Last Updated on August 5, 2021 by Neil Mackengie
There are several species of nettle, not all of which have stinging hairs. Most people, however, have suffered a nettle-sting at one time or another; and of those nettles that do sting, the common nettle and the Roman nettle are the best known. The latter has the most painful sting of all nettles.
The stinging action of nettle is very similar to the stinging cells in the tentacles of the sea anemone. It has a delicate, trigger- like coil in a cell, its sharp point being released on the slightest touch. The nettle-sting is developed from a single cell with the walls of the hair silicified, a small knob protects the fine point until touched when it breaks and allows the trigger to penetrate the skin. It is an acrid juice that causes irritation and, sometimes, inflammation of the skin.
If one is careful, however, to grasp the nettle in such a way that the hairs are pressed to the stem, they cannot pierce the skin, and the nettle can be plucked painlessly.
In many countries, boiled nettles have a special food value for pigs and pouluy. The roots boiled in alum produce a yellow dye, and the leaves and stalks give a green dye. The “ramie” (fibres) of different species of nettle are used to make lace, cloth, rope and yarn.
The nettles proper are annual or perennial herbs, sometimes with shrubby bases, and they make up the genus Urtica. Several trees of different genera, in particular the giant nettle of Australia, are given that name.
How Long Does A Nettle Sting Last?
This acid can redden the skin and cause a non-spreading rash that can last up to 24 hours. Remedies for this sting include a plant that often grows next to it called jewelweed.
What part of the nettle stings you?
Common nettle or stinging nettle (Urtica dioica)
Some people might know that stinging nettles have a small amount of a chemical called cardenolide in them that can cause a mild rash in some people when they get stung. The amount of cardenolide is so small in stinging nettles that it is practically impossible to get a rash from them. However, it is said that if you have allergies to certain foods, you should avoid stinging nettles.
Everyone knows that stinging nettle is a mainstay of traditional medicine for treating rheumatism, as it acts as a pain-relieving agent. However, evidence indicates that it is toxic and can potentially harm kidneys. This is based on the observation that nettle root contains a number of toxic alkaloids, which can cause damage to the kidneys.

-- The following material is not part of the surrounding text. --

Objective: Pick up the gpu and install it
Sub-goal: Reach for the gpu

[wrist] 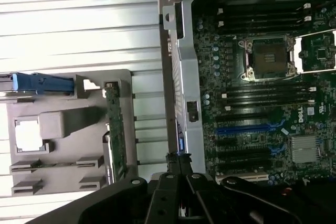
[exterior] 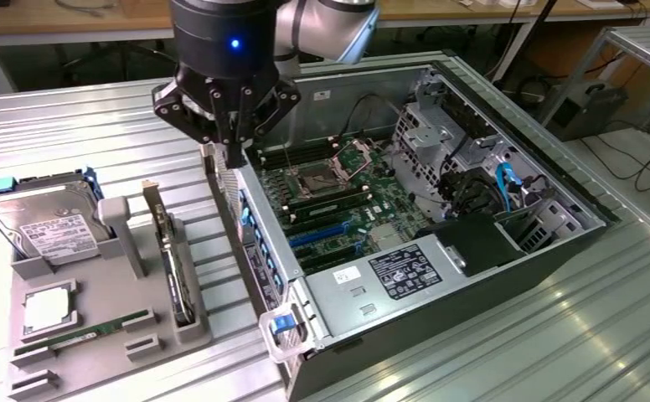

People are always searching for answers, and with the Internet, they can find answers to just about anything. So, what does Wikipedia say about nettle? We researched it and found that it may increase testosterone but only in men, and only after they have been using testosterone supplements for at least a year. As for women, they don’t appear to be affected by nettle’s testosterone boosting ability, and neither does testosterone.